Europa

Bruselas

La reinvención de Europa

El fracaso del rescate a Grecia, la crisis de la deuda y el auge de los radicalismos obligan a la Unión a repensar sus bases

La reinvención de Europa
La reinvención de Europalarazon

BRUSELAS- Cuando el 9 de mayo de hace 62 años, Robert Schuman pronunció su famoso discurso sobre la unidad de Europa y puso en marcha la gigantesca maquinaria de la Unión, nunca podría haber imaginado que su invento llegaría a las cotas de sofisticación que alcanzaría. Hoy día ningún Estado miembro de los Veintisiete puede imaginarse fuera del engranaje que decide cada milímetro de la vida cotidiana de sus ciudadanos pero, en cambio, desde hace unos meses se ha abierto una fuga de agua entre los países de la eurozona. La eventual salida del euro, que hasta hace poco era vista como un precipicio, ahora comienza a calar en las capitales y se han roto todos los tabúes a la hora de hablar de Grecia y sus dificultades para mantenerse en el club de la moneda única.

«Europa se encuentra en una fase crucial que determinará su destino», asegura el ministro alemán de Asuntos Exteriores, Guido Westerwelle, ideólogo del que se ha venido en llamar Grupo de Reflexión sobre el futuro de Europa. En él un pequeño grupo de representantes de Alemania, Bélgica, Países Bajos, Luxemburgo, Austria, España, Portugal, Italia y Polonia, bajo la Presidencia de Felipe González, viene intentando desbrozar un camino que cada mes se descubre más incierto.

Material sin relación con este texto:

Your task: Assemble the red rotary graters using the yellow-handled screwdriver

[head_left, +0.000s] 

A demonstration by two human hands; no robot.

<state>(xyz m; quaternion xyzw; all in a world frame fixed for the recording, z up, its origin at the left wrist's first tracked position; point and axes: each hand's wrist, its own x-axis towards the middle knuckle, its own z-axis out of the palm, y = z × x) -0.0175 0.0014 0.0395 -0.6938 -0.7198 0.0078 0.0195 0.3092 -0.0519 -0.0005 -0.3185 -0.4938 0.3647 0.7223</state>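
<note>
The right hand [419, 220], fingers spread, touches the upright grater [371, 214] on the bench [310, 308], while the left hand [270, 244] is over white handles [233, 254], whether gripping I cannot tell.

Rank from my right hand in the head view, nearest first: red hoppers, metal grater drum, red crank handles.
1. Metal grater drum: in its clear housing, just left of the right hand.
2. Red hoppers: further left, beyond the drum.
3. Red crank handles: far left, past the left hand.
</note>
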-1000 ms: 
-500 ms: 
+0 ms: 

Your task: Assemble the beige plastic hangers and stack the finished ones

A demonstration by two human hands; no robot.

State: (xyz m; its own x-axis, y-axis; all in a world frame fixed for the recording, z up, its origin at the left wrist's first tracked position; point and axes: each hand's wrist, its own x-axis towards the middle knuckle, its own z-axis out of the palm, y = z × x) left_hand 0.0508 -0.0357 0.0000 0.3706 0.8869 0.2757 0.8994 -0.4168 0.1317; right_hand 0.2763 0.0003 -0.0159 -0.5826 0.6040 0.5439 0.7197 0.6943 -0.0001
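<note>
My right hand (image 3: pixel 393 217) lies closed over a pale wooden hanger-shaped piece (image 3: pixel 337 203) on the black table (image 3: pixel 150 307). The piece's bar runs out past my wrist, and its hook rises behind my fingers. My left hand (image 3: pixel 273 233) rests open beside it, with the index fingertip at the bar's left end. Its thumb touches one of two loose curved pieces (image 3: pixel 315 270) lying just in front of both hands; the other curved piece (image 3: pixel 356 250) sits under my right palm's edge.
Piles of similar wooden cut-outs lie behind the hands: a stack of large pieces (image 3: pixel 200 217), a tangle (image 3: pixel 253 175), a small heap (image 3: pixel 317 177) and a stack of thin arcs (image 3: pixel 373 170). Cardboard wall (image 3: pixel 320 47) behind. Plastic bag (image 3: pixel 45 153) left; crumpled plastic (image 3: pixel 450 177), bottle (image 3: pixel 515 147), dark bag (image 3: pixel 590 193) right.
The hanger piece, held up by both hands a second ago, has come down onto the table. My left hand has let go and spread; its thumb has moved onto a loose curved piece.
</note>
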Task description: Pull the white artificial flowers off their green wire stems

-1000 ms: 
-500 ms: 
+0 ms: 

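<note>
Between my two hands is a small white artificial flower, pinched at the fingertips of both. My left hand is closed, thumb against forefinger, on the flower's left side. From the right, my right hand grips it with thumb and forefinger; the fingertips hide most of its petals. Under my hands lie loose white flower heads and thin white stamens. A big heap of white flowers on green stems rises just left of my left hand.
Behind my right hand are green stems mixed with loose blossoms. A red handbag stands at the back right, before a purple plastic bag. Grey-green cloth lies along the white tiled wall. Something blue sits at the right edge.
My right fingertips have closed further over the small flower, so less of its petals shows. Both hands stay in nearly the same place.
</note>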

El fracaso de los dos planes de rescate de Grecia, la crisis de la deuda que no cesa para países como España e Italia, el constante descabezamiento de Gobiernos debido a la situación de la economía real y el ascenso de las posiciones radicales y antieuropeas, crea una maraña que sitúa a la Unión Europea en un verdadero cruce de caminos. Las conclusiones del «grupo de sabios» presentadas en 2010 hablaban de la necesidad de la energía nuclear, de dar entrada a Turquía, renunciar a las jubilaciones anticipadas, cambiar la política migratoria para potenciar la inmigración cualificada, impulsar de forma decisiva la investigación científica y tecnológica... Cuestiones todas ellas que aún siguen en la agenda, pero que han quedado fagocitadas por la premura de dar respuesta a otras preguntas que dañan las raíces del proyecto europeo. Ahora que la UE ha dejado de ser la loba que amamanta a los Estados y que se ha convertido en la feroz institutriz de la austeridad y las cuentas públicas, existe una verdadera crisis de identidad que encuentra camino abonado en la falta de legitimidad democrática de un sistema en el que sólo se elige directamente a los miembros del Parlamento Europeo. La burocracia comunitaria, aunque sea la Administración Pública más eficaz que exista en términos coste-legislación, es vista por muchos de los ciudadanos de Grecia, Francia, Países Bajos, Irlanda o Reino Unido como una carga. «Europa está todavía en una situación difícil, en parte porque sus dirigentes no han tomado las medidas decisivas que nosotros hemos adoptado al comienzo de la recesión», ha dicho incluso el presidente estadounidense, Barack Obama.

Sin embargo, esas medidas se están aplicando desde hace dos años de manera apremiante para muchos de los ciudadanos y han socavado las cifras macroeconómicas hasta el punto de que ahora los Veintisiete intentan redireccionar sus políticas hacia el crecimiento. La elección de François Hollande en Francia sólo hace dar un impulso a un deseo que la mayoría de los países ya había expresado y que, sin embargo, se encuentra ante la evidencia de que las arcas de los Estados están vacías. La prima de riesgo española está en niveles récord, la Bolsa de Atenas en sus niveles más bajos desde hace 20 años y, mientras, los tipos a diez años de los bonos alemanes son ridículamente bajos. «¿Por qué la crisis actual, como una fuerza centrífuga, nos conduce a estar más separados en lugar de estar más unidos?», se preguntaba esta semana el presidente de la Eurocámara, Martin Schulz. El euro está en peligro de convertirse en «un símbolo del egoísmo nacional o incluso de la división», pero «sólo juntos podemos actuar para prevenir el declive económico de Europa y la alta tasa de desempleo», concluía.

De las decisiones que tomen los jefes de Estado y de Gobierno, llamados este mismo mes dos veces a encontrarse en Bruselas, dependerá el éxito o el fracaso de un sueño que en 1950 parecía imposible.